Maybe we’re approaching the digital oil field from the wrong angle.

Instead of moonshot efforts addressing complex data-intensive drilling or completion iterations, the narrative is really a “War of the Worlds” analog where the smallest things matter most.

In this case, the smallest of things attention-wise involves production optimization, the forgotten stepchild of actually generating the EUR promised by the IP.

The technology exists to optimize wellsite production, regardless of whether you are a multinational or large independent playing in the unconventional space or a private operator nursing production out of legacy conventional wells. The challenge is the adoption cycle.

Despite the focus on drilling and completion digitalization, the immediate low-hanging fruit may be found in production where personnel deal daily with wellbore construction problems originating from decreased drilling days and dogleg horizontals and completion practices that emphasize short-term IP versus long-term EUR.

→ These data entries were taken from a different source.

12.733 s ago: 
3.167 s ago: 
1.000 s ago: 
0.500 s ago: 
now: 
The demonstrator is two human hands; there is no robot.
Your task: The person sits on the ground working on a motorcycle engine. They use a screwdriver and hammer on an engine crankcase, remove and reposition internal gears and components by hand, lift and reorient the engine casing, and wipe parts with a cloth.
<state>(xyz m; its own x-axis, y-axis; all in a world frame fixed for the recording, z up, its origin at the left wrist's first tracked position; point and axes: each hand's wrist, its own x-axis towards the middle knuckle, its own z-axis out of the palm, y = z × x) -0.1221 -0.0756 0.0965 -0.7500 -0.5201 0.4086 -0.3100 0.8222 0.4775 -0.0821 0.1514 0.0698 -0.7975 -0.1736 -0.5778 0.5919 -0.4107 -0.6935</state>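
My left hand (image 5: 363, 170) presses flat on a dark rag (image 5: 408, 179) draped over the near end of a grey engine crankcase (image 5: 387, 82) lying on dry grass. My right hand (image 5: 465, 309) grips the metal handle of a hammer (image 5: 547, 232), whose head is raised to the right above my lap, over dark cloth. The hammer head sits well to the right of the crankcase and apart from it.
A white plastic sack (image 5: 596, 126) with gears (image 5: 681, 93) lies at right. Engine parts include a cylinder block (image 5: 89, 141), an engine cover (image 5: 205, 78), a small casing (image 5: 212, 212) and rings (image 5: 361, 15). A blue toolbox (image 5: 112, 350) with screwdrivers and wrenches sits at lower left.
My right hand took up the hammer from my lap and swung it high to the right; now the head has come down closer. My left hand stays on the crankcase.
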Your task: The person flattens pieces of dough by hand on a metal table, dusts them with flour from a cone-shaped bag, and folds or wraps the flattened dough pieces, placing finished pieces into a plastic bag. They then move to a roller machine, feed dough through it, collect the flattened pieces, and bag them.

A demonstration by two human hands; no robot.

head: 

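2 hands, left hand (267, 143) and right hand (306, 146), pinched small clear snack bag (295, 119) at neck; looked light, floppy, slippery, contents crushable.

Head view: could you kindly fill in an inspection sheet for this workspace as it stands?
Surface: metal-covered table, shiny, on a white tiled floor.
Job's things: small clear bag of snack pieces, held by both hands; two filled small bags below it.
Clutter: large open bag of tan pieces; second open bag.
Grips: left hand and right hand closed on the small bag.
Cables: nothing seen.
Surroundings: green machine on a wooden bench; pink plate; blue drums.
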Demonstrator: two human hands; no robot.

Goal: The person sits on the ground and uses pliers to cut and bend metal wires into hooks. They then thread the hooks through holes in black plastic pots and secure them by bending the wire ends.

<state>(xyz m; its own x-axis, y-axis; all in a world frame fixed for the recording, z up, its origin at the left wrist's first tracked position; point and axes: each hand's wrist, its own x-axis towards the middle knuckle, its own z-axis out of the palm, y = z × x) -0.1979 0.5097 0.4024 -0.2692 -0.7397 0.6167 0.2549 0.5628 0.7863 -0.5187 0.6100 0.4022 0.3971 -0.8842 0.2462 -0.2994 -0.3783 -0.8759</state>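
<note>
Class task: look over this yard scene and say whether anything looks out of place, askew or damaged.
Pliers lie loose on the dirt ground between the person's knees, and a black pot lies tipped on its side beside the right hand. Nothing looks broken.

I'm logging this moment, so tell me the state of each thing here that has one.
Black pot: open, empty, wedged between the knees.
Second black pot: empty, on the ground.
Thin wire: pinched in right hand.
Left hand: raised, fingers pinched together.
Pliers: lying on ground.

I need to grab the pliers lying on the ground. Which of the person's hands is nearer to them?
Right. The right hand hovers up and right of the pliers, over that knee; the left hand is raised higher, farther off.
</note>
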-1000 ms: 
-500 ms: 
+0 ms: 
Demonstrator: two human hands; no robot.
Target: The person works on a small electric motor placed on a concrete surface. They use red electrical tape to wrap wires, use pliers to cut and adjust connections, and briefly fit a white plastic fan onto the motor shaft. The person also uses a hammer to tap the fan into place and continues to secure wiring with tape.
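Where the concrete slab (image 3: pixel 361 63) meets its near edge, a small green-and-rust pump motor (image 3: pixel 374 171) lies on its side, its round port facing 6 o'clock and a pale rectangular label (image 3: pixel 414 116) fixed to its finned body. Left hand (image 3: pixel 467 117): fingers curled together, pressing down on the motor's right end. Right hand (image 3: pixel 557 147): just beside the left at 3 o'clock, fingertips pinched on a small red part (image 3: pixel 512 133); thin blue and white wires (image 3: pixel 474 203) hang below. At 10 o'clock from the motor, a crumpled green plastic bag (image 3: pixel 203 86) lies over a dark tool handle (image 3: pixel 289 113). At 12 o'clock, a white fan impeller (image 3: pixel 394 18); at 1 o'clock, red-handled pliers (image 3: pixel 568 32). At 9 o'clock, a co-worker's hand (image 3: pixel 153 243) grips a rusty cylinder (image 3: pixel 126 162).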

The production team expends significant effort correcting unscheduled problems using an antiquated process involving pumpers and attendants making rounds in trucks to monitor production, oversee equipment and fend off relentless decline rates. It is a system based on trust and intuition, mostly involving repetitive tasks. It is a system ripe for optimization.

Two vendors of production optimization services outlined the possibilities at Hart Energy’s DUG Permian conference last spring.

San Antonio-based WellAware spoke specifically on the chemical support side of wellsite operations where data show the margin of error using tankbased monitoring is “plus or minus” 20%, according to company COO Blake Carlson. When sensors are placed on flowlines, the data are more accurate but show chronic under-delivery of product.

The key is high-resolution data, which prompted WellAware to pursue a full stack approach involving a hardware data sensor and communications network, app-based software for management using desktop or mobile systems and a backshop analytics engine.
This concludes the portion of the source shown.